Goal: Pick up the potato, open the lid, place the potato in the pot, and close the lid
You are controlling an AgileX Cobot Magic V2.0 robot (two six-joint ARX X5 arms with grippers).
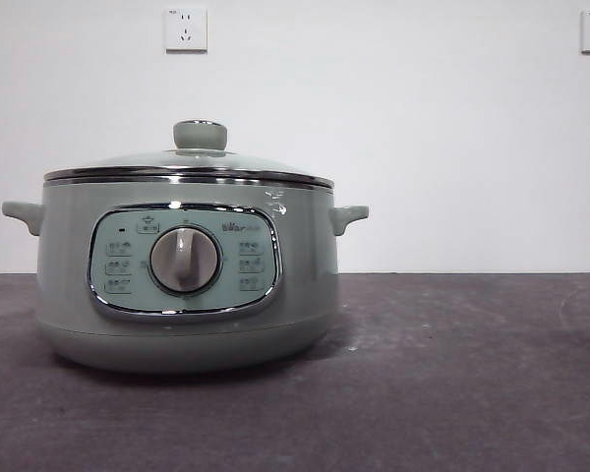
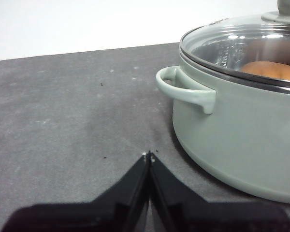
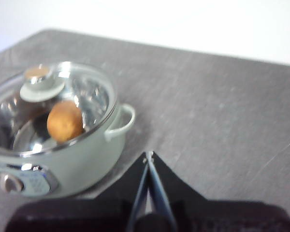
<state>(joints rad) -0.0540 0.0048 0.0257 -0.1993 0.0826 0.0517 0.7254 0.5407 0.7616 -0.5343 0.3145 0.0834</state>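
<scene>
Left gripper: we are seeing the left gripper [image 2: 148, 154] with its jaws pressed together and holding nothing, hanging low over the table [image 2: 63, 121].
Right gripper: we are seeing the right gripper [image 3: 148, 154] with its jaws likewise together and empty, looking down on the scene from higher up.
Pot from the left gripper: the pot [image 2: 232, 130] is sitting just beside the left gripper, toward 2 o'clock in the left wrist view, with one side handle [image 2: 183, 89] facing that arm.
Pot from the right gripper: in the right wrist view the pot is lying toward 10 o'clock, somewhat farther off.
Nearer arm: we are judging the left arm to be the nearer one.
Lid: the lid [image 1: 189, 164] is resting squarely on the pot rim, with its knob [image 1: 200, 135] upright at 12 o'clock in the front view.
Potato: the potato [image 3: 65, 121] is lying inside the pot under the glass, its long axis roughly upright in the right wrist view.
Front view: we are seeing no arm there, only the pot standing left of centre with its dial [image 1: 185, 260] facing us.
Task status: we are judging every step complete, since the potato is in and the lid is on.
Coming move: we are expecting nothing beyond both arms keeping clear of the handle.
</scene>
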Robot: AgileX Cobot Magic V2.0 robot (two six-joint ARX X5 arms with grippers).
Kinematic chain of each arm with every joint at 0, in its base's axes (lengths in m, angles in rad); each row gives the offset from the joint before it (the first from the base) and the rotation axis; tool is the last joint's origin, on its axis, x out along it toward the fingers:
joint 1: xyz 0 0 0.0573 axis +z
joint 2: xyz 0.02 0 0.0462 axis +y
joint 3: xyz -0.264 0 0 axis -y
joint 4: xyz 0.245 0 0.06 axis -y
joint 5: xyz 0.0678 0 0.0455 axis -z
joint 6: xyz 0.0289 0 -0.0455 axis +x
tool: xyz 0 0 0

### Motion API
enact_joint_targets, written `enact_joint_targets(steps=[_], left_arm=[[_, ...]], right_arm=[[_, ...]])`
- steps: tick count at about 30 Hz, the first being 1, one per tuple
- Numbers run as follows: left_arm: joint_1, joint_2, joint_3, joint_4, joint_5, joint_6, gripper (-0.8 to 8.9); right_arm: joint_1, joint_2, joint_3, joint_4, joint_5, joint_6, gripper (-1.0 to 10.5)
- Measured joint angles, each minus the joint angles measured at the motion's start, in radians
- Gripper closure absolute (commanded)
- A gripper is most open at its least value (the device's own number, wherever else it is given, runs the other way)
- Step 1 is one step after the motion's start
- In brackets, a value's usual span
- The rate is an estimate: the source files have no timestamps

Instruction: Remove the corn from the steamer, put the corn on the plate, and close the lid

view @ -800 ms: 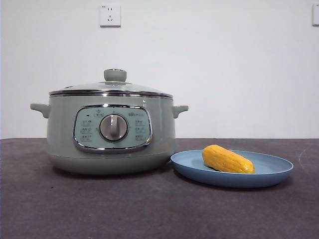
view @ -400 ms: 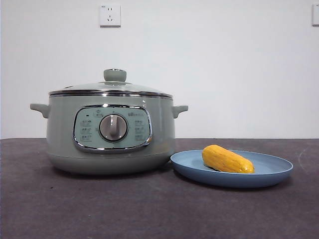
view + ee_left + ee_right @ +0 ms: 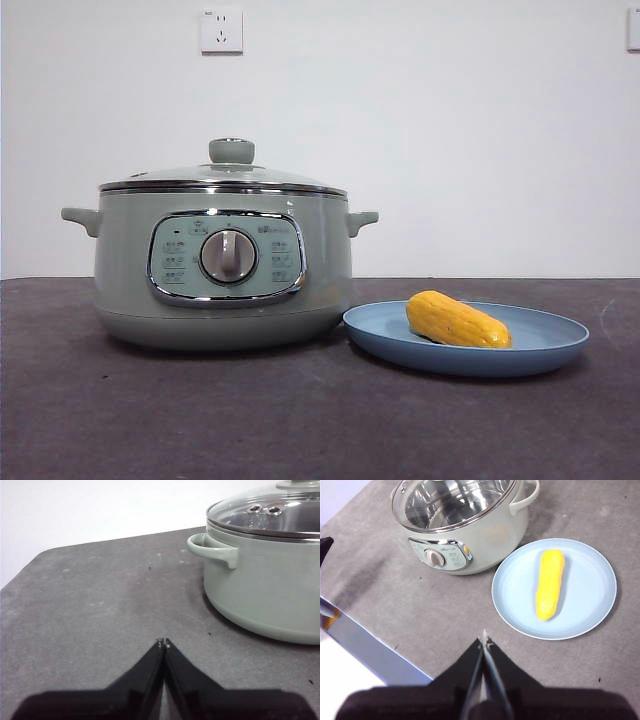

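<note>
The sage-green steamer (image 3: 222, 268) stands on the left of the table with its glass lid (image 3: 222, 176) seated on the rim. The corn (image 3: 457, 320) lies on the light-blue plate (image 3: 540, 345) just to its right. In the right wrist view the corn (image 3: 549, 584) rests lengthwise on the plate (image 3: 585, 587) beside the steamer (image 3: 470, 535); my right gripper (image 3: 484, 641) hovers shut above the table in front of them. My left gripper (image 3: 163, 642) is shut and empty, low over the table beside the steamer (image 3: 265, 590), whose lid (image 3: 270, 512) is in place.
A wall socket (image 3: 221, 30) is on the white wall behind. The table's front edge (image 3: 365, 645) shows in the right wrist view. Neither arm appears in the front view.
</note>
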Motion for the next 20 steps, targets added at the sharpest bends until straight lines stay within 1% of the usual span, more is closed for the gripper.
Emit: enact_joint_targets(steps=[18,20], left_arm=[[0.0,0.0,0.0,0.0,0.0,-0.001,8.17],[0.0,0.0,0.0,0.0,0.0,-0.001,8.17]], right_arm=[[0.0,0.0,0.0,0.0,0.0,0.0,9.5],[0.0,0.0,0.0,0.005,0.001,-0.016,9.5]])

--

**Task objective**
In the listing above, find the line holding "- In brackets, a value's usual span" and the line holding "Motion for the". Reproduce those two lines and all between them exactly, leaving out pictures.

**Problem solution**
- In brackets, a value's usual span
- The rate is an estimate: the source files have no timestamps

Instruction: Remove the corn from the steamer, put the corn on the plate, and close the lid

view @ -800 ms: 
view @ -400 ms: 
view + ee_left + ee_right @ +0 ms: 

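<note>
The sage-green steamer (image 3: 222, 268) stands on the left of the table with its glass lid (image 3: 222, 176) seated on the rim. The corn (image 3: 457, 320) lies on the light-blue plate (image 3: 540, 345) just to its right. In the right wrist view the corn (image 3: 549, 584) rests lengthwise on the plate (image 3: 585, 587) beside the steamer (image 3: 470, 535); my right gripper (image 3: 484, 641) hovers shut above the table in front of them. My left gripper (image 3: 163, 642) is shut and empty, low over the table beside the steamer (image 3: 265, 590), whose lid (image 3: 270, 512) is in place.
A wall socket (image 3: 221, 30) is on the white wall behind. The table's front edge (image 3: 365, 645) shows in the right wrist view. Neither arm appears in the front view.
</note>
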Motion for the next 20 steps, targets added at the sharpest bends until straight lines stay within 1% of the usual span, more is closed for the gripper.

This completes the exercise.